By Asma Lateef
Last Friday, I had the privilege to participate in the Washington DC launch of the 2015 Global Nutrition Report (GNR). It is only the second GNR, yet it has come to be an important and anticipated contribution to the work of the nutrition community and to nutrition advocacy. This year’s report went further than the 2014 GNR to focus on all forms of malnutrition—providing this information in one place will raise awareness, shape policies, and improve policy coherence. The launch event touched on important themes—the rate of return on nutrition investments, domestic resource mobilization for nutrition, taking a food systems approach, strengthening the evidence base and the role of regulations, labelling and incentives. This marks an important step forward. No longer is the conversation just about why nutrition but the important question of how. So this year’s report gave me some reasons to be hopeful, not only because of what the report says—the new data and analysis—but also because the report itself is driving progress. Specifically, the following observations from the report gave me hope:
1. Countries are making progress towards the WHA nutrition targets.
Nearly all countries for which data are available across targets are making progress on one or more World Health Assembly (WHA) nutrition targets. The number of countries on track to achieve the stunting target to reduce by 40 percent the number of children under five who are stunted increased from 23 to 39 between 2014 and 2015. Some of this increase is due to the availability of new or better data—also a reason for hope. For example, new data from India suggest that the rate of decline in stunting has doubled since 2006, and stunting has fallen from 48 percent to 39 percent. More promising, stunting is falling in all states in India, although not all at the same rate.
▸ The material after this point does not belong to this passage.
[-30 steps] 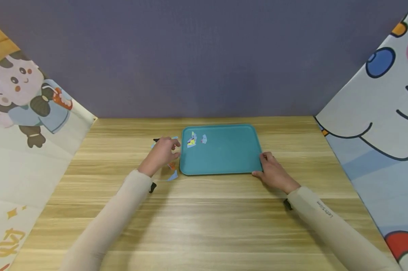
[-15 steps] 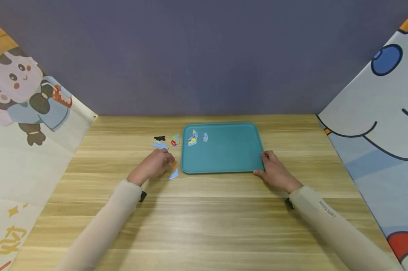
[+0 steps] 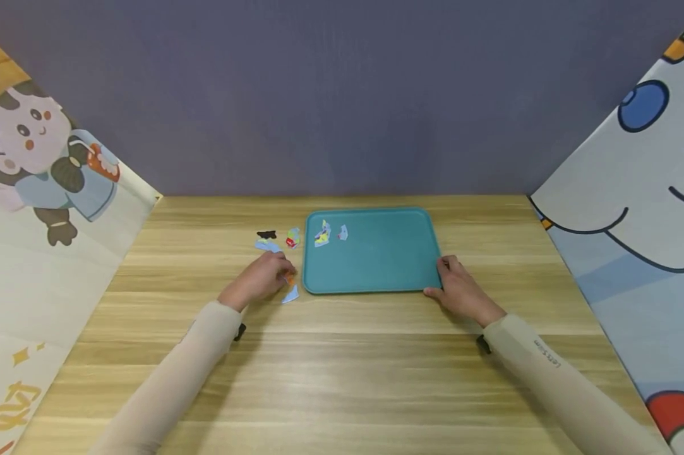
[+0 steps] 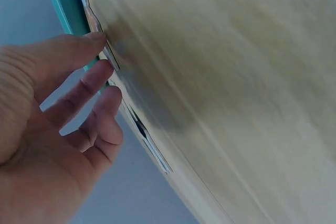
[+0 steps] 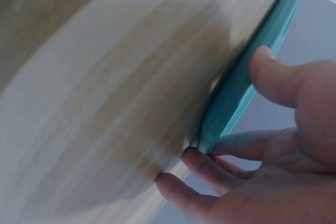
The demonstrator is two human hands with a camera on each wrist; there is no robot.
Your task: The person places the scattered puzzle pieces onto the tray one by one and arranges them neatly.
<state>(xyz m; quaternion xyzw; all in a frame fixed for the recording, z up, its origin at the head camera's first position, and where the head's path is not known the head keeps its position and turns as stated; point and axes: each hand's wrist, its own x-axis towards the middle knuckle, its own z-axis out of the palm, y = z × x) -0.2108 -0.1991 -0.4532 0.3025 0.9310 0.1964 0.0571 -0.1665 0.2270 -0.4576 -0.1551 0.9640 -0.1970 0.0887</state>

Clearly, progress is slow and mixed, but rapid change is possible.
2. Funding to scale up nutrition has increased.
Donor investments in nutrition specific and nutrition sensitive actions have increased. Nutrition now accounts for four percent of overseas development assistance (ODA), at around $5 billion. Countries are beginning to unpack their own spending on nutrition—giving a clearer picture of the resources available. There is a lot more to be learned about the effectiveness of these investments and, of course, the resources pale in comparison to need. But we now know more about how much is being spent, and on what, than ever before.
3. Nutrition funding is targeted.
The GNR finds that the limited resources for nutrition are generally going to countries where the need is the greatest—that ODA is being spent where rates of childhood stunting and wasting are highest.
4. The economic benefits of nutrition are better understood.
The GNR cites new data from Brazil, Malawi, the DRC, Mali, Nigeria, and Togo that show the returns from breastfeeding and scaling up nutrition-specific interventions (see figure at right).
5. The Sustainable Development Goals include nutrition at the goal and target level.
The timing of the DC GNR launch was auspicious, coinciding with the formal adoption of the Sustainable Development Goals (SDGs) at the opening of the United Nations Sustainable Development Summit. The second sustainable development goal aims to end hunger, achieve food security and improved nutrition, and promote sustainable agriculture. This goal includes a target to end malnutrition in all its forms, including achieving the WHA targets on stunting and wasting by 2025. The inclusion of nutrition in the SDGs in this way brings it into the new global development framework. It is a substantial improvement over the Millennium Development Goals that focused on caloric intake and underweight but not on nutrition. Nutrition is also related to SDG targets to end preventable child deaths and reduce maternal mortality but the remaining four WHA targets are not explicitly included anywhere in the SDG framework. It will be important for advocates to push for SDG indicators to build upon the set of internationally agreed WHA nutrition targets by including all six as indicators and to include additional indicators on women’s dietary diversity and the allocation of national budgets to nutrition programs.
Asma Lateef is Director at Bread for the World. She currently serves on the steering committee of the Scaling Up Nutrition Movement’s Civil Society Network and is a member of the executive committee of the 1,000 Days Advocacy Working Group. She is co-chair of the post-2015 working group of the international coalition for advocacy on nutrition.